> [TASK TO COMPLETE]: Transcribe the listing verbatim. Do not carry over any pictures.

══ GIVEN INFORMATION ══

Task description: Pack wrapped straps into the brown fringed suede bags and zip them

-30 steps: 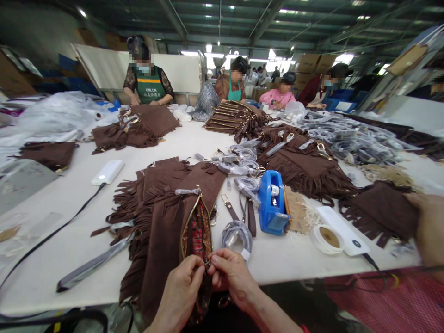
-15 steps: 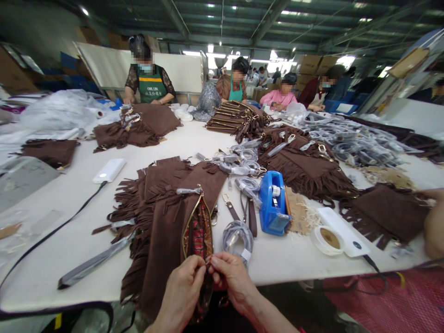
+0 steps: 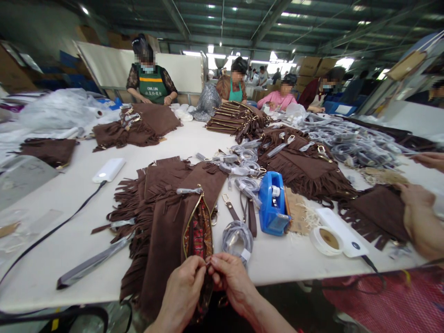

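A brown fringed bag (image 3: 163, 231) lies at the table's front edge with its gold zip (image 3: 184, 233) undone. Red patterned lining (image 3: 199, 231) shows in the opening. Over the near end of that opening, my left hand (image 3: 185, 282) is closed, thumb and forefinger pinched together. The fingertips of my right hand (image 3: 231, 280) meet them in a pinch too. Whatever small thing sits between the fingertips is too hidden to name. Just beyond my right hand are a plastic-wrapped coiled strap (image 3: 238, 238) and a brown strap with a metal clasp (image 3: 231, 206).
A blue tape dispenser (image 3: 274, 203), a tape roll (image 3: 326, 240) and a white corded device (image 3: 343, 231) stand to the right. Another brown bag (image 3: 376, 212) is under a co-worker's hand (image 3: 418, 217). More bags (image 3: 301, 162) and wrapped straps (image 3: 354, 138) lie farther back; several people work there.
My hands and the bag look almost unchanged. At the right, the co-worker's hand has shifted onto the brown bag's upper corner, and another hand shows behind it. The person in the green apron has moved their hands.
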Demonstrator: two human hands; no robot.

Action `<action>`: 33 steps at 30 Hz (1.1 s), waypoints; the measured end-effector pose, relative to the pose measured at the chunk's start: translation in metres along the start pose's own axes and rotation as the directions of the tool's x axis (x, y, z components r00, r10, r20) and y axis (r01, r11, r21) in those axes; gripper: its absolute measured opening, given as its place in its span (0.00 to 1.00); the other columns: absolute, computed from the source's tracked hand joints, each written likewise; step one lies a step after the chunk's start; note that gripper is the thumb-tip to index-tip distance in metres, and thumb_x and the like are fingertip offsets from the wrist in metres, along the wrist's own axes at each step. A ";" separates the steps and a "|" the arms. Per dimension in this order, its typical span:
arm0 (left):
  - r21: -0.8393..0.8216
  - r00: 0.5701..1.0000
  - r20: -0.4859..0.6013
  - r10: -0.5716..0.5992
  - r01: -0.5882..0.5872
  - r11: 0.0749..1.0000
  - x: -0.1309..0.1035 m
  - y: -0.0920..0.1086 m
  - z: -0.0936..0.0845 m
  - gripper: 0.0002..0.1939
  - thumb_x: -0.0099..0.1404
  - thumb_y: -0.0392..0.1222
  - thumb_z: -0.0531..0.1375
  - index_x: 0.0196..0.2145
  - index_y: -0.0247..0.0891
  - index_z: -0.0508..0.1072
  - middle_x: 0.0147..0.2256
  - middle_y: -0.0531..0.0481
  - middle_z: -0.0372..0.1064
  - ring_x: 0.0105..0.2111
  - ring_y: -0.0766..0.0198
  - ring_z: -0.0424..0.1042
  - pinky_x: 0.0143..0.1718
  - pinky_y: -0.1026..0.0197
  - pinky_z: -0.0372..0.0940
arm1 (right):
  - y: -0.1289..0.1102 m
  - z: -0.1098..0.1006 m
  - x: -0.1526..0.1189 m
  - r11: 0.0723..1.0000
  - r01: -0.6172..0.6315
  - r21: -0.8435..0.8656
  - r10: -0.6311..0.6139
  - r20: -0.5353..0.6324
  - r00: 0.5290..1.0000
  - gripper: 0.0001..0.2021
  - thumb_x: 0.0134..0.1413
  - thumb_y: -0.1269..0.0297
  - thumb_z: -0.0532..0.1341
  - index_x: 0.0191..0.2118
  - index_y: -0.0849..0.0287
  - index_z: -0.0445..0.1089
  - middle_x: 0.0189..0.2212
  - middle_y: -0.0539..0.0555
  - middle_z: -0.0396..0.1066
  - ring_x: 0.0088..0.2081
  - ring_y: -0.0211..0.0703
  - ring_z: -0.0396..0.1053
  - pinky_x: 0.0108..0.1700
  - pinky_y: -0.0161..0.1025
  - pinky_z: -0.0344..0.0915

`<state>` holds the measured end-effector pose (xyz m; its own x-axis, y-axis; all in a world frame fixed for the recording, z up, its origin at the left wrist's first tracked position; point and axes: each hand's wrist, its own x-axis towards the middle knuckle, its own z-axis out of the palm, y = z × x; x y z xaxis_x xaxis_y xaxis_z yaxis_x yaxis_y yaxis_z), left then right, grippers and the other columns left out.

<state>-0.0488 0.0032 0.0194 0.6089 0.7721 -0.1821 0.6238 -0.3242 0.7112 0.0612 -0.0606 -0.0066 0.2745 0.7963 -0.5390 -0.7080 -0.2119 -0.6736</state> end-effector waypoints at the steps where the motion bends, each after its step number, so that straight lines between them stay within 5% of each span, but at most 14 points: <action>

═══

> [RESULT OF THIS TASK]:
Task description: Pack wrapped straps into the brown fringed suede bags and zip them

-30 steps: 
-15 steps: 
+0 steps: 

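A brown fringed bag (image 3: 163, 231) lies at the table's front edge with its gold zip (image 3: 184, 233) undone. Red patterned lining (image 3: 199, 231) shows in the opening. Over the near end of that opening, my left hand (image 3: 185, 282) is closed, thumb and forefinger pinched together. The fingertips of my right hand (image 3: 231, 280) meet them in a pinch too. Whatever small thing sits between the fingertips is too hidden to name. Just beyond my right hand are a plastic-wrapped coiled strap (image 3: 238, 238) and a brown strap with a metal clasp (image 3: 231, 206).
A blue tape dispenser (image 3: 274, 203), a tape roll (image 3: 326, 240) and a white corded device (image 3: 343, 231) stand to the right. Another brown bag (image 3: 376, 212) is under a co-worker's hand (image 3: 418, 217). More bags (image 3: 301, 162) and wrapped straps (image 3: 354, 138) lie farther back; several people work there.
My hands and the bag look almost unchanged. At the right, the co-worker's hand has shifted onto the brown bag's upper corner, and another hand shows behind it. The person in the green apron has moved their hands.
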Demonstrator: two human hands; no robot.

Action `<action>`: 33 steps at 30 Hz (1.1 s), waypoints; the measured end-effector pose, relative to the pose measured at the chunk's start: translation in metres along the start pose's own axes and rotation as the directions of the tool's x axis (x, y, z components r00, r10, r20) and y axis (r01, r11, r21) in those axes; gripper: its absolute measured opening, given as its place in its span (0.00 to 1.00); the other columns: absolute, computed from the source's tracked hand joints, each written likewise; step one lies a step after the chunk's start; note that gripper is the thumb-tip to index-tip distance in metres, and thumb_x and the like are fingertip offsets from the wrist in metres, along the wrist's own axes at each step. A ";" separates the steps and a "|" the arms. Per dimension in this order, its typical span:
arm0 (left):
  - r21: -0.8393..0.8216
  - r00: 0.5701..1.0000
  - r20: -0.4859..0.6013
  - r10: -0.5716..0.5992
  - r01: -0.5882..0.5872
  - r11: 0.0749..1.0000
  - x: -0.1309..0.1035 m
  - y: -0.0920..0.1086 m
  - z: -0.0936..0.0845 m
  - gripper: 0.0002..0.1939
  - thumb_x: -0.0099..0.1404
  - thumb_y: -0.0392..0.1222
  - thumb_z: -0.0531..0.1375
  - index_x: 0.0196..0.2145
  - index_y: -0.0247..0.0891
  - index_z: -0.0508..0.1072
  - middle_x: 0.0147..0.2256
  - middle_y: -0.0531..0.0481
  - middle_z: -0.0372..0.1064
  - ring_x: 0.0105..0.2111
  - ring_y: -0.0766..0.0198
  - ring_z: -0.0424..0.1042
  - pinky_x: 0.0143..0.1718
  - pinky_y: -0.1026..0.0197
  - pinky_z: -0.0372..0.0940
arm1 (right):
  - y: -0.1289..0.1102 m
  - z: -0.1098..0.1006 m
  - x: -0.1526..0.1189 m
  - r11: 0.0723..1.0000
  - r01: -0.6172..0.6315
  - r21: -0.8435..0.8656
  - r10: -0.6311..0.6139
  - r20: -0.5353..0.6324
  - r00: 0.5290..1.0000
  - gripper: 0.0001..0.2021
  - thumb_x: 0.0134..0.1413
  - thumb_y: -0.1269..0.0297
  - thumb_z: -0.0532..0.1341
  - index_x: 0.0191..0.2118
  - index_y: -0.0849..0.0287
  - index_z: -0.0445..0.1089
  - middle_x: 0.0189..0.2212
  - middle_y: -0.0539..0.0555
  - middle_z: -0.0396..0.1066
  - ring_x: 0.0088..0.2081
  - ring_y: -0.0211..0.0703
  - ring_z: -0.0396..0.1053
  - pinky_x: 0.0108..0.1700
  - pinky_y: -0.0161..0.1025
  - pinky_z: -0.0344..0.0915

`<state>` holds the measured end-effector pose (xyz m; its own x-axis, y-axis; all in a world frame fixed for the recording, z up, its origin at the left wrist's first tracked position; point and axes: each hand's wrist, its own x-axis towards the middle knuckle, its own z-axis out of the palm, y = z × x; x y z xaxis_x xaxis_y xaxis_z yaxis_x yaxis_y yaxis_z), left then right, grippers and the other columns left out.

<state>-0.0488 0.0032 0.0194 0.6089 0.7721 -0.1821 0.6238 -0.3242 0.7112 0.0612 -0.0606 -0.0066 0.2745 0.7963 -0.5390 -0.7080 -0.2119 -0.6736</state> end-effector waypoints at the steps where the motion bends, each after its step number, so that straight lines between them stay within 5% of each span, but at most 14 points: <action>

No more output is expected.